I’m reading this article — Everything is broken — and there are some things to think about.
Recently an anonymous hacker wrote a script that took over embedded Linux devices. These owned computers scanned the whole rest of the internet and created a survey that told us more than we’d ever known about the shape of the internet. The little hacked boxes reported their data back (a full 10 TBs) and quietly deactivated the hack. It was a sweet and useful example of someone who hacked the planet to shit. If that malware had actually been malicious, we would have been so fucked.
Computer experts like to pretend they use a whole different, more awesome class of software that they understand, that is made of shiny mathematical perfection and whose interfaces happen to have been shat out of the business end of a choleric donkey. This is a lie. The main form of security this offers is through obscurity — so few people can use this software that there’s no point in building tools to attack it. Unless, like the NSA, you want to take over sysadmins.

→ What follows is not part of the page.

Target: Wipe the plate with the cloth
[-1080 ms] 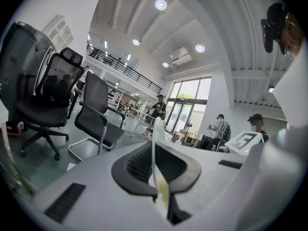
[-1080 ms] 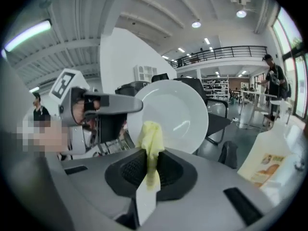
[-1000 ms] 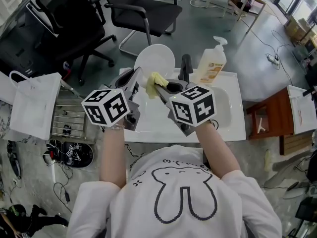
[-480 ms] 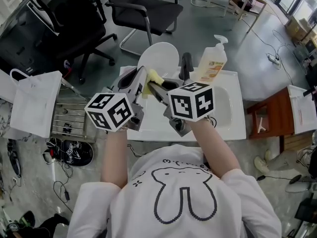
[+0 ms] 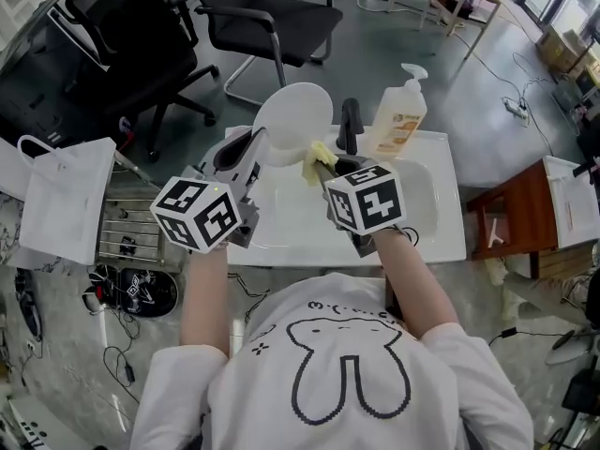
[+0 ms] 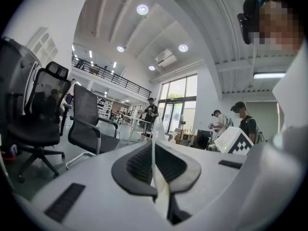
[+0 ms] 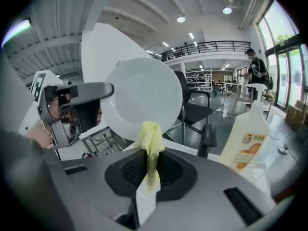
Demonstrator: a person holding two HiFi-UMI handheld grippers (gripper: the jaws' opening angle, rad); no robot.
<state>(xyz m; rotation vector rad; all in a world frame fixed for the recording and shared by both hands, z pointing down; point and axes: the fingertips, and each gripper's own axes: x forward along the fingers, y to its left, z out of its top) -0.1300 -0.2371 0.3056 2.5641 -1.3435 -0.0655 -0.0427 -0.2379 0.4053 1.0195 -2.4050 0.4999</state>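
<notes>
Wiping under way | left claw (image 5: 262, 142) pinches plate (image 5: 293, 118) rim, upright above table (image 5: 441, 244) | right claw (image 5: 322, 164) pinches cloth (image 5: 318, 155) by plate's lower right edge | next: likely press cloth on, sweep across.

Plate (image 5: 292, 111): 1, white, round, raised, tilted on edge, near-left rim pinched in left gripper (image 5: 262, 141). Cloth (image 5: 317, 154): 1, yellow, bunched, clamped in right gripper (image 5: 324, 164), at plate's near-right rim.
</notes>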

Let me make something clear, because even some geeks don’t get this: it doesn’t matter how good your encryption is if your attacker can just read your data off the screen with you, and I promise they can. They may or may not know how to yet, but they can. There are a hundred libpurples on your computer: little pieces of software written on a budget with unrealistic deadlines by people who didn’t know or didn’t care about keeping the rest of your system secure.
“I trust you…” was my least favorite thing to hear from my sources in Anonymous. Inevitably it was followed by some piece of information they shouldn’t have been telling me. It is the most natural and human thing to share something personal with someone you are learning to trust. But in exasperation I kept trying to remind Anons they were connecting to a computer, relaying though countless servers, switches, routers, cables, wireless links, and finally to my highly targeted computer, before they were connecting to another human being. All of this was happening in the time it takes one person to draw in a deep, committal breath. It’s obvious to say, but bears repeating: humans were not built to think this way.
The problem with the normals and tech is the same as the problem with the normals and politics, or society in general. People believe they are powerless and alone, but the only thing that keeps people powerless and alone is that same belief. People, working together, are immensely and terrifyingly powerful.